== EXERCISE ==
As the answer, set down the lines below from the one containing "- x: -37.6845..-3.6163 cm" through the one containing "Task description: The", exactly and inclusively, and no others.

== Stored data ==
+ + + + + + +

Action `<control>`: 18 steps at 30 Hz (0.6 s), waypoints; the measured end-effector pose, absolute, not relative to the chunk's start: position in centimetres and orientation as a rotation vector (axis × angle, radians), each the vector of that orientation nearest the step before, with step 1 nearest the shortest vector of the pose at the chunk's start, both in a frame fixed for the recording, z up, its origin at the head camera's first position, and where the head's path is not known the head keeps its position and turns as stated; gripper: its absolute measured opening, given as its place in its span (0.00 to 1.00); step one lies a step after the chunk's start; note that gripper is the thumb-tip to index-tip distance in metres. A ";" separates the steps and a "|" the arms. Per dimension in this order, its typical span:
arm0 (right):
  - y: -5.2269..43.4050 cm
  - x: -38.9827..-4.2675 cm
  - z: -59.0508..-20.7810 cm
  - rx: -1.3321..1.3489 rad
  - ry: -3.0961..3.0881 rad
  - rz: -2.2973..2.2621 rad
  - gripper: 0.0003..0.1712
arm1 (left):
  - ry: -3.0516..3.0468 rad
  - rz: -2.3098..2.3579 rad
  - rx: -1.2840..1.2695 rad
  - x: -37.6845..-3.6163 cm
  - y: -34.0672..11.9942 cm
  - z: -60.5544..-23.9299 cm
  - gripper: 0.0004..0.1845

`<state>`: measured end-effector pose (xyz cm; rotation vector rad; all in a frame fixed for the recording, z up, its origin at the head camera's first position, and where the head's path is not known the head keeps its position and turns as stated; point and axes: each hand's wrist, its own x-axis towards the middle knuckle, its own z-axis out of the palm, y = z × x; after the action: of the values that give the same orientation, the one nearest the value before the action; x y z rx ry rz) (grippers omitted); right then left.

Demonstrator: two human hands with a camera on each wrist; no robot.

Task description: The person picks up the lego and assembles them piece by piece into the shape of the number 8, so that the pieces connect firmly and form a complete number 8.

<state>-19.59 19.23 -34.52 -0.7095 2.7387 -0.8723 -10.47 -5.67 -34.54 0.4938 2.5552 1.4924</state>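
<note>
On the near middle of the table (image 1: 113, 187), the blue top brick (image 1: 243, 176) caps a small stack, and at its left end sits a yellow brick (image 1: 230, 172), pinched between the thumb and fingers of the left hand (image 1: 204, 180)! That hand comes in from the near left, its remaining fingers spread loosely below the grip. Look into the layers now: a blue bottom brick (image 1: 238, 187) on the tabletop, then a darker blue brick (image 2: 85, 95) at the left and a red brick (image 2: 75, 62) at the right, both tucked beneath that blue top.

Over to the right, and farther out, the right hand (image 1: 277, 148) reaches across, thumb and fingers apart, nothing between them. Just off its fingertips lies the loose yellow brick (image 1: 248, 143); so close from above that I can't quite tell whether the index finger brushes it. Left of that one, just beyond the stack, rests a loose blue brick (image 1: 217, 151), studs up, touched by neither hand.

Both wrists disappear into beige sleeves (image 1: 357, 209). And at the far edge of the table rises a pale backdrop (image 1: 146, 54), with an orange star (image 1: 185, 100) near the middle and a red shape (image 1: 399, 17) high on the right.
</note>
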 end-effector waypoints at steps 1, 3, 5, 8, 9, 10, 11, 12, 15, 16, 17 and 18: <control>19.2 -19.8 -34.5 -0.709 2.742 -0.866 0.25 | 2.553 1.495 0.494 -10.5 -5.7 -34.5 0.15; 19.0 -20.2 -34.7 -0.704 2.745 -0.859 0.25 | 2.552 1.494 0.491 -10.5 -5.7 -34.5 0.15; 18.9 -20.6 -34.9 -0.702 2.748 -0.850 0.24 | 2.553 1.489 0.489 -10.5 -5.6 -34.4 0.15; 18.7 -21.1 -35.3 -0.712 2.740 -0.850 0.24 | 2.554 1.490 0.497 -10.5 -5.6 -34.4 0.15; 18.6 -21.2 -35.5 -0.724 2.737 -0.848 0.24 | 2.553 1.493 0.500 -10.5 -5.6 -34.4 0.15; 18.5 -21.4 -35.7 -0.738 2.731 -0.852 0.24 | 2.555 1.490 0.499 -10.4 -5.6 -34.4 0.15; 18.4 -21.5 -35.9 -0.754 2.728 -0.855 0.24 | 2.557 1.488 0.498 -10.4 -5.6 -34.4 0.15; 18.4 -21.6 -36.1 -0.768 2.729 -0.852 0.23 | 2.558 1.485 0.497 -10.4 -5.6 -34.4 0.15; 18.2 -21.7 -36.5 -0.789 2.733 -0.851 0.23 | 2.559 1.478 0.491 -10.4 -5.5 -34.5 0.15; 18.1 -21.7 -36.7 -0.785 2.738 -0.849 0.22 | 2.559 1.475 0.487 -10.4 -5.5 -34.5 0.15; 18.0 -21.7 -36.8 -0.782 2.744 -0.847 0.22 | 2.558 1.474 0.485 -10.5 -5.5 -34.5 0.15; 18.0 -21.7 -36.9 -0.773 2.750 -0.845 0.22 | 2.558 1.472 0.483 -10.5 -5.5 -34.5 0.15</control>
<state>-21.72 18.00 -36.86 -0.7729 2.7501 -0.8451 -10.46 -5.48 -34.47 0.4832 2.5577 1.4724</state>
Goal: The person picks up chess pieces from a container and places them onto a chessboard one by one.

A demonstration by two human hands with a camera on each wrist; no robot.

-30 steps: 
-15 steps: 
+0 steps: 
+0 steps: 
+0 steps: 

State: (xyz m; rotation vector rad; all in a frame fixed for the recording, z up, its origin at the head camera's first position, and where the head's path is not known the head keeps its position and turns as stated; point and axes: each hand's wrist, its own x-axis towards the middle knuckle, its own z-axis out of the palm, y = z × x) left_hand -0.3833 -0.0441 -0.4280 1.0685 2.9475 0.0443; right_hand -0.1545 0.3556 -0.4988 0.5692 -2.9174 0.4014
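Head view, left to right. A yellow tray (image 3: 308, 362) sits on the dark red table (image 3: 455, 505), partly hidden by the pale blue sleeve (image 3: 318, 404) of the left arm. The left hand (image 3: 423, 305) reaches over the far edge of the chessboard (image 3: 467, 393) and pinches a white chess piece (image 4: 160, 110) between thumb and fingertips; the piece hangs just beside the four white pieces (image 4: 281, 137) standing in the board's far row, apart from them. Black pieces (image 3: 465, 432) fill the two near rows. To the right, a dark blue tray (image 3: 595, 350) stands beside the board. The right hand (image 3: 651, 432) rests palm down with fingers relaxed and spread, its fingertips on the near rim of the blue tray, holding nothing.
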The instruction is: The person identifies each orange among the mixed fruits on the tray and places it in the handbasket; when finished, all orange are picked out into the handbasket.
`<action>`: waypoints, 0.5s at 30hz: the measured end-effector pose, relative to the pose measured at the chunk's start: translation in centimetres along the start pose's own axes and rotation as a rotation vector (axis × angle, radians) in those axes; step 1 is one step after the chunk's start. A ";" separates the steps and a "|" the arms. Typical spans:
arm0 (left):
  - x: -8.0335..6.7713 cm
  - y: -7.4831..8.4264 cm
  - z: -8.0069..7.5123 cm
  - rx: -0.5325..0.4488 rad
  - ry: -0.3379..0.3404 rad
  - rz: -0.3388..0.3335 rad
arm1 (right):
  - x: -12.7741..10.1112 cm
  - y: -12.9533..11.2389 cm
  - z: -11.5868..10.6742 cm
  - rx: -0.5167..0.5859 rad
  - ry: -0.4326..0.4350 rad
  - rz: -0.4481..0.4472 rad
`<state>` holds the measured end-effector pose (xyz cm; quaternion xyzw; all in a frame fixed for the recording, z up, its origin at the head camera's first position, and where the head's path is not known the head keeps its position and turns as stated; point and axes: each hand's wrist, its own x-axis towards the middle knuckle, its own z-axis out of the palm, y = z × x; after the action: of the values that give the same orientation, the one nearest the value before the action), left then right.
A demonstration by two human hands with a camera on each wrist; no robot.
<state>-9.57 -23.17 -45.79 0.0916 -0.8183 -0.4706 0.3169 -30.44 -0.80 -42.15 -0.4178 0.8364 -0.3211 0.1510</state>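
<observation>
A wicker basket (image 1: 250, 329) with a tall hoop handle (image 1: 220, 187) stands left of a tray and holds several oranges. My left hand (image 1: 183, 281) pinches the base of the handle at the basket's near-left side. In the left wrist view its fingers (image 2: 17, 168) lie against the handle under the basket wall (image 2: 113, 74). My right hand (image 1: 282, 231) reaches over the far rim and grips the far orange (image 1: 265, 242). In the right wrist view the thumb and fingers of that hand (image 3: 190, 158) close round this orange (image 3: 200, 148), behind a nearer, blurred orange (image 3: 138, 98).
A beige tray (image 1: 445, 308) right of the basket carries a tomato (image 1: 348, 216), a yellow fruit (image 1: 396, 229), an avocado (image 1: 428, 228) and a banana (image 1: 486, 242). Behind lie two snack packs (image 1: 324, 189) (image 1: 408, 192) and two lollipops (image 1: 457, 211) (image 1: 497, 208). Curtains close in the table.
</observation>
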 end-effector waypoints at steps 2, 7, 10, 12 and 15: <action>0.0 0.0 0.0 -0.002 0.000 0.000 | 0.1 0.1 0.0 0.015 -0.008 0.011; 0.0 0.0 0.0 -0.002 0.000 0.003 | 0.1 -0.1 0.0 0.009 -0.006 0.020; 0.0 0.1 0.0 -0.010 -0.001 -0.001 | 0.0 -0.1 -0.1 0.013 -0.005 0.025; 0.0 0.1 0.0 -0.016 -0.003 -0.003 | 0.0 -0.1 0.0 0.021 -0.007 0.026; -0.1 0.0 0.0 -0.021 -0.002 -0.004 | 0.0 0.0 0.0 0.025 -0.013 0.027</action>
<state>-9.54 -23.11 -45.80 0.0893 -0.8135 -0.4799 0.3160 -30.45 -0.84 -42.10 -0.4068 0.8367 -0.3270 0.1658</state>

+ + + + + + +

== FINAL ANSWER ==
  - x: -37.6845..-3.6163 cm
  - y: -34.0672..11.9942 cm
  - z: -60.5544..-23.9299 cm
  - gripper: 0.0004..0.1845

`<state>`: measured end-effector pose (xyz cm; rotation vector rad; all in a frame fixed for the recording, z up, its origin at the head camera's first position, and where the head's path is not known the head keeps its position and turns as stated; point and axes: each hand's wrist, its own x-axis towards the middle knuckle, its own z-axis out of the palm, y = z × x; after the action: of the values that give the same orientation, the one nearest the value before the action; x y z rx ry rz) (grippers omitted); right then left.

Demonstrator: two human hands with a camera on each wrist; no robot.

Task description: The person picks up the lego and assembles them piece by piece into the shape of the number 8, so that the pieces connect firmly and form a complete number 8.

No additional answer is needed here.